Investment advisers collaborate with investors, aiding them in determining asset allocation and selecting investments by evaluating their needs, time horizon, return expectations, and risk tolerance. Additionally, they are involved in crafting financial plans, helping investors articulate their financial goals, and recommending appropriate saving and investment strategies to achieve those objectives.
Institutional investors, such as mutual funds and pension funds, significantly influence markets by managing substantial funds.
Foreign Portfolio Investors (FPIs) are global entities investing in Indian securities, contributing to significant global funding.
Participatory Notes (P-Notes) enable offshore investors to access Indian markets without direct SEBI registration, raising concerns about economic volatility.
Mutual funds offer diversified portfolios professionally managed to reduce risk and enhance returns.
Insurance companies, safeguarding assets, invest major premiums in securities.
Pension funds, open to employers and employees, allocate capital based on pensioner returns, contributing to institutional investments.
Venture capital funds manage high-risk investments in startups and SMEs.
Private equity firms, including venture capital, fund early growth, and buy-outs.
Hedge funds with aggressive strategies are perceived as riskier but offer substantial returns.
Alternative Investment Funds (AIFs) encompass privately pooled funds with diverse investments.
Investment advisers collaborate with investors, aiding in asset allocation and recommending financial plans.
Who are the participants in the securities market?
Participants in the securities market include institutional investors like mutual funds, pension funds, and insurance companies, as well as individual retail investors.
What are the types of market participants in the Indian securities market?

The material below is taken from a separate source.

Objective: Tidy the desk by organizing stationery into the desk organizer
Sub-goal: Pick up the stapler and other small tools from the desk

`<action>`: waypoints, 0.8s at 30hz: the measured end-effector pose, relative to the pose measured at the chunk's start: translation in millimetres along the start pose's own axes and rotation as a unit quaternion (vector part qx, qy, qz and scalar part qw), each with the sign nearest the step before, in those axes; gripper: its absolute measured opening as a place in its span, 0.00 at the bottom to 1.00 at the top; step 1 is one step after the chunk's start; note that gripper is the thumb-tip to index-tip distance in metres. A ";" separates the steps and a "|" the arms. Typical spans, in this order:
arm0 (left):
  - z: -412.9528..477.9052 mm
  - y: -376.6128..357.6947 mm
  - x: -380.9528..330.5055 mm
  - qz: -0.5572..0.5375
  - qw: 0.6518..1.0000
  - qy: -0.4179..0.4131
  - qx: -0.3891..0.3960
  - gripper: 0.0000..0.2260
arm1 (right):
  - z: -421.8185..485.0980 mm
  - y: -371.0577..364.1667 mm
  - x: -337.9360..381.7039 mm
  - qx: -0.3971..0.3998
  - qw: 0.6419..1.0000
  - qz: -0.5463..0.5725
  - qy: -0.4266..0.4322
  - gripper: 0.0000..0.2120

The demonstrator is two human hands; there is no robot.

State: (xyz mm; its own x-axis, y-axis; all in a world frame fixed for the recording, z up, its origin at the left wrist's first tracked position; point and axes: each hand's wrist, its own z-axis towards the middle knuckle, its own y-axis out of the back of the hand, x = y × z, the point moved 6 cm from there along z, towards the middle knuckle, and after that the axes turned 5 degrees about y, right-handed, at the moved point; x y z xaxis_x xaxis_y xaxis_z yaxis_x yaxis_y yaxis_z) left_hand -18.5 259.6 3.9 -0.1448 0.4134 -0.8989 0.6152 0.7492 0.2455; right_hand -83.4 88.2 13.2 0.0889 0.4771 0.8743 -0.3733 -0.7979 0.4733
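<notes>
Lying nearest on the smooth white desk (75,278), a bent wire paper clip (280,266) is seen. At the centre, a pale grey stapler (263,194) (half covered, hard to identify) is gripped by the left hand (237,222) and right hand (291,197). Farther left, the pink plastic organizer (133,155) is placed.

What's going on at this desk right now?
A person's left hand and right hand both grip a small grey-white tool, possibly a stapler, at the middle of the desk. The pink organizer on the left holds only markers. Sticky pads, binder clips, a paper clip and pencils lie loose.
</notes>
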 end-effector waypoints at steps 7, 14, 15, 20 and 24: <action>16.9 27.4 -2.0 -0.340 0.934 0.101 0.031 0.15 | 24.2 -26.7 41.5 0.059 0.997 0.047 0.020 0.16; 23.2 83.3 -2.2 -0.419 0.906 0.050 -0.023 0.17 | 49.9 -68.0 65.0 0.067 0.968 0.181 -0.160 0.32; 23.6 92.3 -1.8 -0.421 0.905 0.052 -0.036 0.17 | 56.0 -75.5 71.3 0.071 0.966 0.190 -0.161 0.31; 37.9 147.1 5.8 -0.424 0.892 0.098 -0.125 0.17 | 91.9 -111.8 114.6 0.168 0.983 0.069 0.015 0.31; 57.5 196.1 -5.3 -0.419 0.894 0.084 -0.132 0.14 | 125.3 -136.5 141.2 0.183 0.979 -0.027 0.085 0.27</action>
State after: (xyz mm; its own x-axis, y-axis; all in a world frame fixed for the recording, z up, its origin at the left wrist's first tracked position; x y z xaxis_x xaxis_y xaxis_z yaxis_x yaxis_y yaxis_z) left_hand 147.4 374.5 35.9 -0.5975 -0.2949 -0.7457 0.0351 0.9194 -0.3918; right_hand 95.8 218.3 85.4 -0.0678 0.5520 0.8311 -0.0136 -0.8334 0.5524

The Indian securities market comprises institutional investors (mutual funds, pension funds), retail investors, and entities like Foreign Portfolio Investors (FPIs).
Can you explain the roles of participants in the equity market?
Participants in the equity market, such as institutional investors and retail investors, engage in buying and selling stocks. Institutional investors often play a significant role in influencing market dynamics.
Who are the key players in the stock market as financial market participants?
Key players in the stock market include institutional investors, retail investors, and foreign portfolio investors (FPIs), each contributing to the market's liquidity and functioning.
What are the four types of market participants in the securities market?
The four types of market participants include institutional investors, retail investors, foreign portfolio investors (FPIs), and entities involved in trading and investing in various securities.